Кесарев вдруг рассмеялся, лицо его покраснело.
— Ты что? Эх, глупышка ты... — Он ласково прижал ее к себе, поцеловал в щеку. — У нас ведь с тобой сын растет... А ты все ревнуешь? Странно, Наташенька, весьма странно.
«Может, и странно, но я-то вижу, как загорелись у тебя глаза», — мысленно сказала она мужу. Он оделся, взял чемоданчик.
— Береги себя, слышишь?.. — тихо сказала она, уткнувшись носом в его щеку.
У двери он поцеловал ее.
— Я скоро...
Катер сиротливо стоял у причала, и когда Кесарев спрыгнул на палубу, из рубки вышли двое — рулевой, усатый, крупноплечий рыбак, в черном плаще и зюйдвестке, и мужчина лет сорока пяти, и тоже в плаще.
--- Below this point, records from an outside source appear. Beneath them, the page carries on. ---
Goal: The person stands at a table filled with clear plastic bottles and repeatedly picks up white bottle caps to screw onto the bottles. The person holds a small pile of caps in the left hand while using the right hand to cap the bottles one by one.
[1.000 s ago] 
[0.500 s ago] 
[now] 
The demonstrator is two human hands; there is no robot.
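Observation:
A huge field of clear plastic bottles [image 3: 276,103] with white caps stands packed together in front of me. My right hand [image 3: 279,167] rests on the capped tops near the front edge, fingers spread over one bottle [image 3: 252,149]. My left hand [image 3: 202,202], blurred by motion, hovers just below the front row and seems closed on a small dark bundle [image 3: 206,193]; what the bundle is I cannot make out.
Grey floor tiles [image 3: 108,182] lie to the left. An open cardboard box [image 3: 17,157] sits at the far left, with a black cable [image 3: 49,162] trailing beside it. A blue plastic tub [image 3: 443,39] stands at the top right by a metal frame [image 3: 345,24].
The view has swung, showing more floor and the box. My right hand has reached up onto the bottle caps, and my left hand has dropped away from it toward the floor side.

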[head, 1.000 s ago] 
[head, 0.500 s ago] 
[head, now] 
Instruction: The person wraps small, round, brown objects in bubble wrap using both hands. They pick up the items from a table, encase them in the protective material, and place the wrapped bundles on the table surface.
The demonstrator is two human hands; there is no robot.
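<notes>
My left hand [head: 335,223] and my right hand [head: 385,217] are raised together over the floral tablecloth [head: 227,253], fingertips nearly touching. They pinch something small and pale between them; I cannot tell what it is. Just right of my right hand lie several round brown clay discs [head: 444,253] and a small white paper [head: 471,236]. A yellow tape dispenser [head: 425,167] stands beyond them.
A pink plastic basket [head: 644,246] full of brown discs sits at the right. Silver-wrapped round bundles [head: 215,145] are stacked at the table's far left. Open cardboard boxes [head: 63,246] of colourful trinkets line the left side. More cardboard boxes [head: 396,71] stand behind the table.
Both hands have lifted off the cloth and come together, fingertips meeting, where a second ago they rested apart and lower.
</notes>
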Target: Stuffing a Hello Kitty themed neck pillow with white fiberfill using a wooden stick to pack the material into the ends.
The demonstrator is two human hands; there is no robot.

— Вы минер? — спросил он, глядя Кесареву в лицо.
— Да. А вы?
— Я из порта, штурман. Мне поручено доставить вас в бухту Заозерную. Пойдем вдоль берега, а то море расходилось. Пантелей, — крикнул он рулевому, — отходи...
Дизель гулко застучал, и катер прытко побежал по темной воде.
— Хотите сигарету? — предложил штурман, кутаясь в плащ от дождя.
— Я не курящий, — сухо отозвался Кесарев.
Штурман, попыхивая сигаретой, как бы вскользь обронил:
— Война давно ушла в прошлое, а мины все еще попадаются... Вытащили ее вместе с якорем, обросла ракушкой, веет от нее смертью. Кровь в жилах стынет, когда глядишь на нее...
— Преувеличиваете, — усмехнулся Кесарев.
— А вы их не боитесь?
— Разоружать мины — моя профессия...
— А как вы это делаете?
— Очень просто, — Кесарев заулыбался. — Значит, так, я подхожу к мине и спрашиваю: «Ну, что, голубушка, наплавалась?» В ответ она шипит: «Да, мой дорогой, устала я, волны бросали, ракушкой обросла, хоть и повидала я белый свет, но не мил он мне, все одна и одна. И ночью волны меня качают, и днем. И никак я не могу найти покоя. Может ты мне поможешь?» Конечно, помогу. «Выну из тебя сердце».